How to complete this task
Every line with the word "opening" in it should be extracted from the data that follows.

Stored items

··········

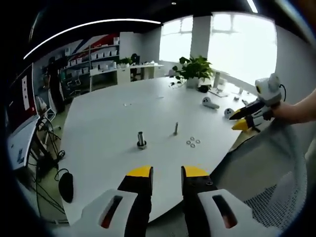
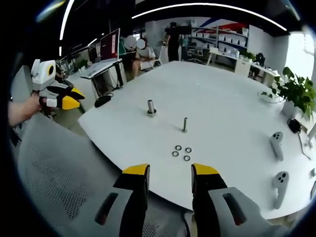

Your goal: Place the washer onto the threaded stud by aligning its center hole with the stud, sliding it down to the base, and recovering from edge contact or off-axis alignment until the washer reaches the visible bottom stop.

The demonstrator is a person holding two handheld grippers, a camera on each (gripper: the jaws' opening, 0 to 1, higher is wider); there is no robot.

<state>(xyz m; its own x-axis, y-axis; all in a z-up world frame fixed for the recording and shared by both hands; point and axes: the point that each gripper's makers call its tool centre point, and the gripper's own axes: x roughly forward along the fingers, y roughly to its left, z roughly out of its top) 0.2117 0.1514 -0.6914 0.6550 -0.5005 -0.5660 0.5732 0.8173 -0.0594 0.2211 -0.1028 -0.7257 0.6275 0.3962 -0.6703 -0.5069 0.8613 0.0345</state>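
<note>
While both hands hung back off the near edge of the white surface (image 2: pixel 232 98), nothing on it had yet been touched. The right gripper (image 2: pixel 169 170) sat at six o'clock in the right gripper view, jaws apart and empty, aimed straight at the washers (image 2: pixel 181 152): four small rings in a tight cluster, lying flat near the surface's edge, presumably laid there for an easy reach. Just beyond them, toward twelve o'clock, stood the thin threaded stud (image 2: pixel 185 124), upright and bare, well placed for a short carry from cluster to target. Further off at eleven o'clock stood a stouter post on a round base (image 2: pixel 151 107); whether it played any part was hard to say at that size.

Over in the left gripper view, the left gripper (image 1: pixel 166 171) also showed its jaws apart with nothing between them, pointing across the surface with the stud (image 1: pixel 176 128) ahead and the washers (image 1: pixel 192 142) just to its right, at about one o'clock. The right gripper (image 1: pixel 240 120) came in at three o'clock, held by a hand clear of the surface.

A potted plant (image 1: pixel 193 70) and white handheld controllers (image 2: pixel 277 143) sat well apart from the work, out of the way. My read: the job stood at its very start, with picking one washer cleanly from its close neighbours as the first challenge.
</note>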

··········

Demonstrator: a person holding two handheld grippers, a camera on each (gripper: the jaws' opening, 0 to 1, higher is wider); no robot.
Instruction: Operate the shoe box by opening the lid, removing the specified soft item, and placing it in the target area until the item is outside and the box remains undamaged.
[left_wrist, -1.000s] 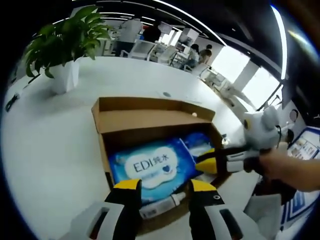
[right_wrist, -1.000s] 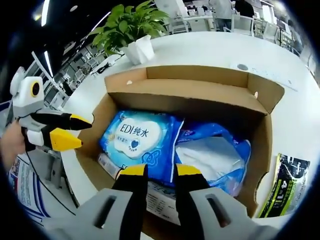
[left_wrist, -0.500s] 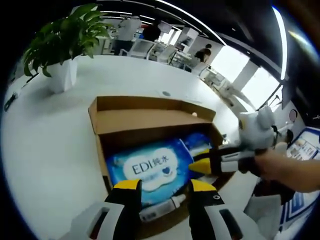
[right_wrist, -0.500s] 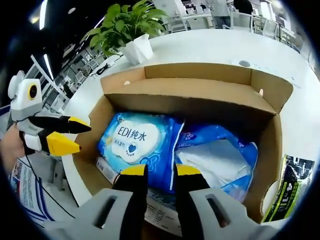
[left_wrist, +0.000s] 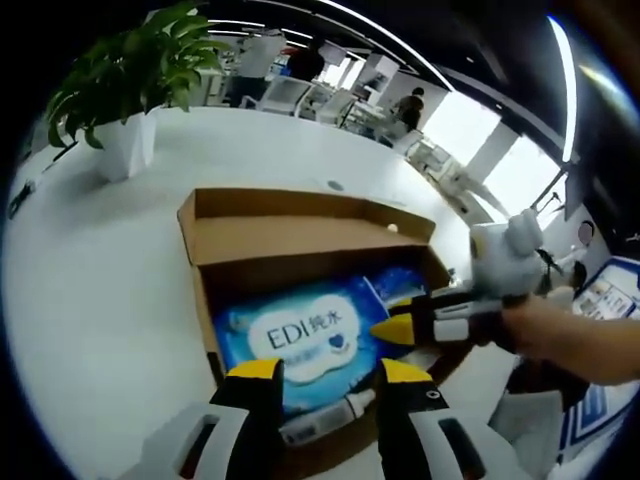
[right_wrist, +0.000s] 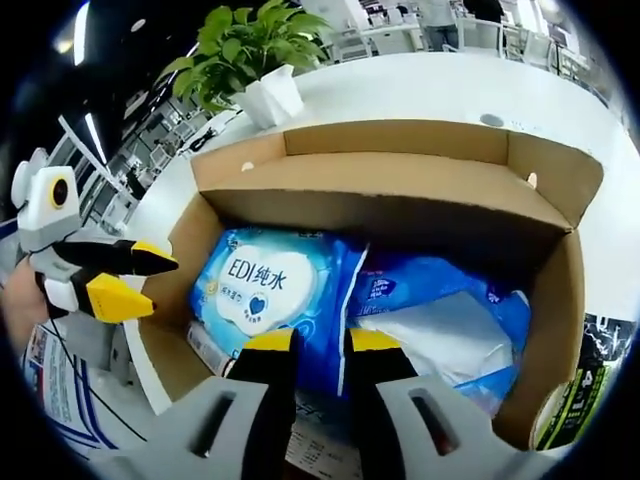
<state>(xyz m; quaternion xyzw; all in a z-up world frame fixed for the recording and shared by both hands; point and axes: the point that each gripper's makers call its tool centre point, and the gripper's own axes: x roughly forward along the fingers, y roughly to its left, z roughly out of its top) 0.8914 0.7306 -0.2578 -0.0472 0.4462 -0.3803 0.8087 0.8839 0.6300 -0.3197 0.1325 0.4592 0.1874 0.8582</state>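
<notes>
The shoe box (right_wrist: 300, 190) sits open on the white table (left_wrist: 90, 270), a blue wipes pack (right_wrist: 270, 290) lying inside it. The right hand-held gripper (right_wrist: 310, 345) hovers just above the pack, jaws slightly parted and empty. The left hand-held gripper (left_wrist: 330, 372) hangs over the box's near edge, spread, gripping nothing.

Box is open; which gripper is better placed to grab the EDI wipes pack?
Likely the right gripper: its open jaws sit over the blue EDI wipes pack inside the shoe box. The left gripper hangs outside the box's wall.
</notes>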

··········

Solution to this task
The demonstrator is a person holding two handheld grippers, a camera on each (gripper: the jaws' opening, 0 to 1, higher is wider); there is no robot.
Demonstrator: a person holding two handheld grippers, a camera on each (gripper: the jaws' opening, 0 to 1, higher is wider); no robot.
Instruction: Operate the shoe box by opening the lid, removing the specified soft item, and placing it in the target area until the item is outside and the box remains undamaged.

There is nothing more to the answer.